What the exercise asks: Tally the lines in the listing below that contain "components" and report the tally alone.

Dataset records:
_____

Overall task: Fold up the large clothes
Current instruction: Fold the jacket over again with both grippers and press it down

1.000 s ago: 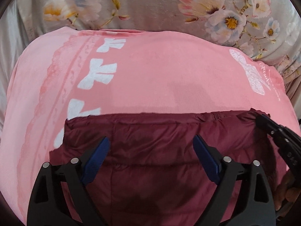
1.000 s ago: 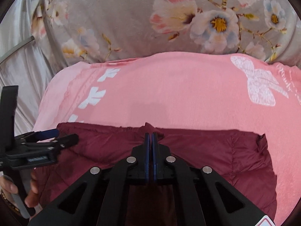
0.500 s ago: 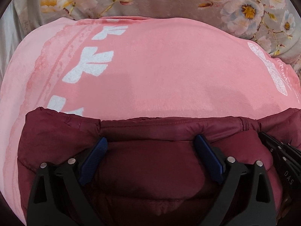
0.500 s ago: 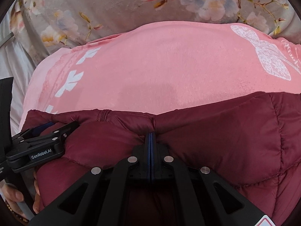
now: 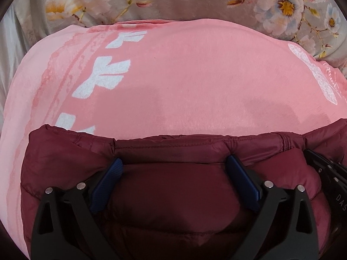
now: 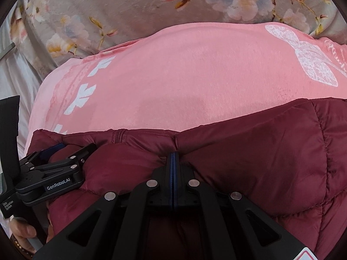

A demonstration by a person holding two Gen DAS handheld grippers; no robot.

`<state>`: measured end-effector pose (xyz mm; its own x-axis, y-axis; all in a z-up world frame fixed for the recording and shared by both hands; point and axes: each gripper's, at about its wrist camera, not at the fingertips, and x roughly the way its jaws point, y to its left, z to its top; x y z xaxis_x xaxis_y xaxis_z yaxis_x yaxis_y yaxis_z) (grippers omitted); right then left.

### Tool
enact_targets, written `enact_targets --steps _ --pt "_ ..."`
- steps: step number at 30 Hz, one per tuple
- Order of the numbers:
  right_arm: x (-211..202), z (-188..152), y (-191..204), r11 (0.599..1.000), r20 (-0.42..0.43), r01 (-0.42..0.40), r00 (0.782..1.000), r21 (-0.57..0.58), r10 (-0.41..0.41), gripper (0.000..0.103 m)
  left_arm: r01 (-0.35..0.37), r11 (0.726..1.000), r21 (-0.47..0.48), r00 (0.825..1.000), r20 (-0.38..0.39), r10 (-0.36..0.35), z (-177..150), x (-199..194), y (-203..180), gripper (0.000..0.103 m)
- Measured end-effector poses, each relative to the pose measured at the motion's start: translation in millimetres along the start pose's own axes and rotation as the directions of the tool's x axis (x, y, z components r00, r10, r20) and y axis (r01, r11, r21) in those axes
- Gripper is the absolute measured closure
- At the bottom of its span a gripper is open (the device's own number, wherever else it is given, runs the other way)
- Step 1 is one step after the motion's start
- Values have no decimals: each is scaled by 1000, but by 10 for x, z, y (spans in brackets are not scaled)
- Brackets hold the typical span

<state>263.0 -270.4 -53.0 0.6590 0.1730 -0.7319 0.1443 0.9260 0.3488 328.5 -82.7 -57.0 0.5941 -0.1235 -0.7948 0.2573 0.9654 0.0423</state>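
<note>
A maroon puffer jacket (image 6: 260,156) lies on a pink blanket (image 5: 195,82) over floral bedding (image 6: 119,6). The right tool (image 6: 172,162) is clamped on the jacket's folded edge; the left tool (image 5: 173,173), fingers apart, rests over padding.

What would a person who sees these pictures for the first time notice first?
The dark red puffer jacket fills the near part of both views, lying on a pink blanket printed with white bows. The right tongs are shut on a fold of the jacket's edge, while the left tongs stand open over it. Behind the blanket lies a grey floral cloth.
</note>
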Motion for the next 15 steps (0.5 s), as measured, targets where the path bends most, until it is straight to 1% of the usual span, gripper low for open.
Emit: enact_targets --steps 1,2,3,4,6,7,8,9,10,11,12,13,14,15 --pt "-61 6 -6 1000 4 -9 1000 2 9 102 11 1000 -5 1000 -1 -11 6 -23 26 10" --pt "-224 20 -16 1000 32 -9 999 0 9 102 22 1000 -15 1000 3 -22 13 -75 77 11" --pt "-414 36 -29 1000 76 4 997 -13 -3 101 39 999 -36 999 30 -38 19 -207 176 11" --pt "-629 56 -58 999 131 44 991 -30 -40 101 41 998 -55 997 70 -37 32 -359 290 11" --pt "-881 93 -171 991 186 132 975 -22 -126 99 24 996 -85 992 123 -13 68 -583 502 11" --pt "-943 117 -262 985 186 175 968 -9 -170 97 16 995 -100 992 127 -3 92 -640 606 10" --pt "-949 140 -404 974 165 225 961 11 -224 97 0 992 -125 993 115 15 119 -662 746 10" --pt "-911 144 -543 966 137 255 957 32 -257 97 -13 990 -139 994 106 28 129 -647 834 10" --pt "-862 129 -657 962 110 267 956 53 -272 97 -38 988 -150 994 95 53 131 -609 922 10" --pt "-783 97 -809 958 65 274 958 87 -280 97 -70 985 -158 993 80 83 124 -563 989 10" --pt "-731 61 -911 957 39 267 961 114 -272 97 -99 981 -164 993 50 109 97 -468 1073 11" --pt "-689 6 -1014 957 26 251 966 143 -257 97 -105 981 -165 993 33 112 71 -409 1110 11" --pt "-670 -26 -1059 956 24 252 966 153 -258 99 -120 978 -169 992 6 123 24 -308 1155 11" --pt "-654 -59 -1092 954 25 255 965 157 -262 100 -125 978 -169 992 -6 125 2 -251 1183 9"
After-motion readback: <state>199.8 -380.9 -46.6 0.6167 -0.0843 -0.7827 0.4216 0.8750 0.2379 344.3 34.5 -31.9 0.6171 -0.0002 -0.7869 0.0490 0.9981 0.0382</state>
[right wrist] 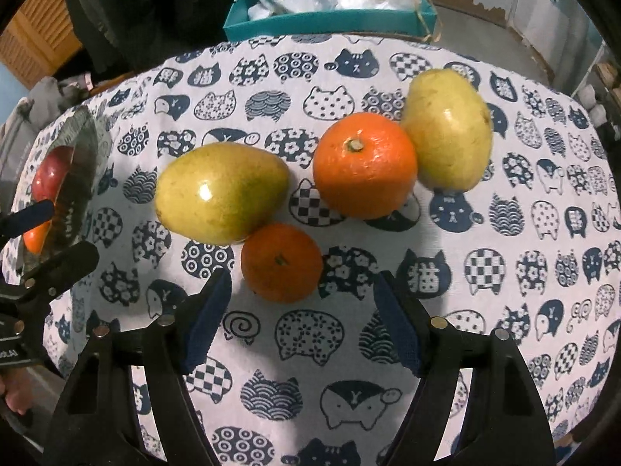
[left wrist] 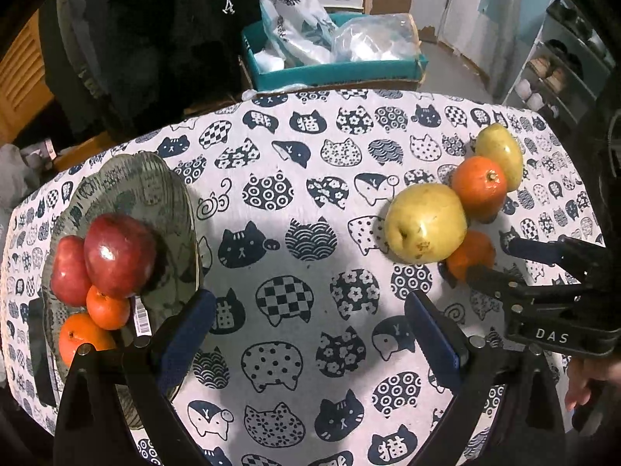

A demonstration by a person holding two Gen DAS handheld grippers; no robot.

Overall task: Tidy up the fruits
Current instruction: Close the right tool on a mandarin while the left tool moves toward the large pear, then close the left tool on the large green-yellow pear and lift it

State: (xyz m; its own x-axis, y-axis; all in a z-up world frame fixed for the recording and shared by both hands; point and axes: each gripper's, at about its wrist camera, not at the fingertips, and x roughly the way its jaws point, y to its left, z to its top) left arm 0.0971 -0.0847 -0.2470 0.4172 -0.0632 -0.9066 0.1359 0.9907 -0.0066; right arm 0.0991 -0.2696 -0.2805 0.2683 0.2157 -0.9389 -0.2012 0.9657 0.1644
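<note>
A grey-green glass plate [left wrist: 155,178] at the left holds two red apples [left wrist: 118,254] and two small oranges [left wrist: 106,308]. On the cat-print cloth at the right lie two yellow-green pears [right wrist: 221,194] [right wrist: 446,128], a large orange [right wrist: 365,165] and a small orange [right wrist: 281,262]. My left gripper [left wrist: 310,334] is open and empty above the cloth, right of the plate. My right gripper [right wrist: 299,322] is open and empty, just short of the small orange. It also shows in the left wrist view [left wrist: 500,260], its fingers beside that orange [left wrist: 471,252].
A teal box [left wrist: 333,70] with plastic bags stands behind the table's far edge. Dark clothing [left wrist: 155,39] hangs at the back left. Shelves [left wrist: 559,62] stand at the far right. The cloth [left wrist: 310,194] covers the whole table.
</note>
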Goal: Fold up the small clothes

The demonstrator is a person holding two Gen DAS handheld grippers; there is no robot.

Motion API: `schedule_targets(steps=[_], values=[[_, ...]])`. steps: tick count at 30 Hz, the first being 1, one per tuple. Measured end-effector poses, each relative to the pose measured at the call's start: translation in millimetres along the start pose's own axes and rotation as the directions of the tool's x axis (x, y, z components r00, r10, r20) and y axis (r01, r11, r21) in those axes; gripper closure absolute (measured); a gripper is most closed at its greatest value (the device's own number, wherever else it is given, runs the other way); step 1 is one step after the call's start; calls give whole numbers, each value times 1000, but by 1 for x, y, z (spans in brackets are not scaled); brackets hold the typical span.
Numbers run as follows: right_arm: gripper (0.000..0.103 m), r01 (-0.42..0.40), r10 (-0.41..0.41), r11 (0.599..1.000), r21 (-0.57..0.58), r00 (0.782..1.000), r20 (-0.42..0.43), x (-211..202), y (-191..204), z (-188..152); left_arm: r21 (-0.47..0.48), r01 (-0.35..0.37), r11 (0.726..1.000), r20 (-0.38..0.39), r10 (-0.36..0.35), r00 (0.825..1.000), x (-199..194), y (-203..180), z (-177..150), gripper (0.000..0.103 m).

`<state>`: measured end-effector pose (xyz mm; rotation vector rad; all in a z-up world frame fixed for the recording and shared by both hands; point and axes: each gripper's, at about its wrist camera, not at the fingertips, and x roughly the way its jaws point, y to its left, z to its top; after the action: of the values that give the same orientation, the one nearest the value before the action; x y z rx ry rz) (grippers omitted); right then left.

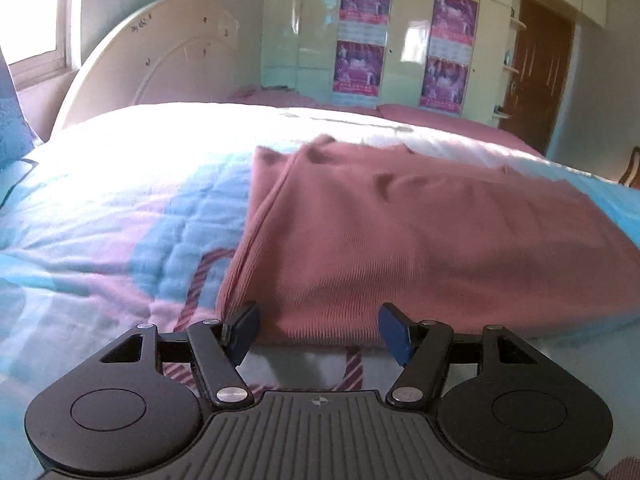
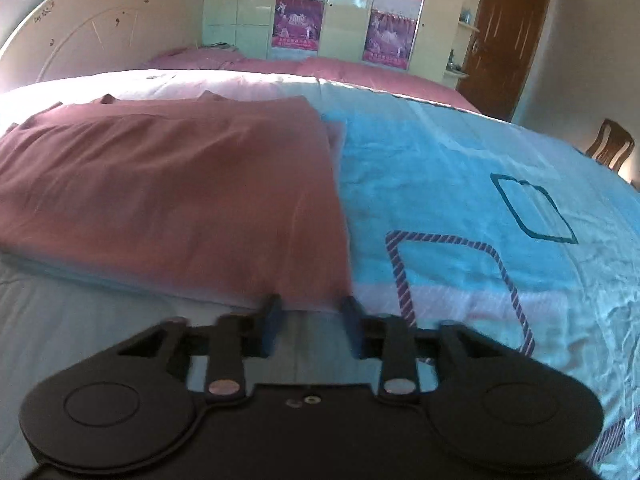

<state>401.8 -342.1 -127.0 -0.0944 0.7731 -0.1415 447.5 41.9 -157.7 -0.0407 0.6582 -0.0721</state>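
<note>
The pink top [image 1: 400, 240] lies flat on the bed, on the blue & pink quilt [image 1: 100, 220], already folded over at least once, w/ its near edge right by both claws. The left gripper [image 1: 318, 330] is wide open, one blue pad at the near left corner of the cloth & the other further along the near edge, nothing pinched yet. The right gripper [image 2: 310, 320] is at the near right corner; its jaws are much closer together but there is a gap, & I see no cloth caught in it, so it holds nothing. The right view is smeary, so I can't be sure how close the pads are to the hem. What could go wrong? I think the claws may bite too deep & grab the quilt too, since the top lies tight on it, then the quilt lifts w/ the cloth. Or they nip only the top layer, & the fold under it slides open. If one side grabs & the other misses, the top gets pulled crooked & wrinkles. The narrow right gap could also just push the edge away instead of taking it in.
</note>
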Motion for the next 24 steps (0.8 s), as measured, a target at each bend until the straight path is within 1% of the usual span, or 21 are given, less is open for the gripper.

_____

Answer: 2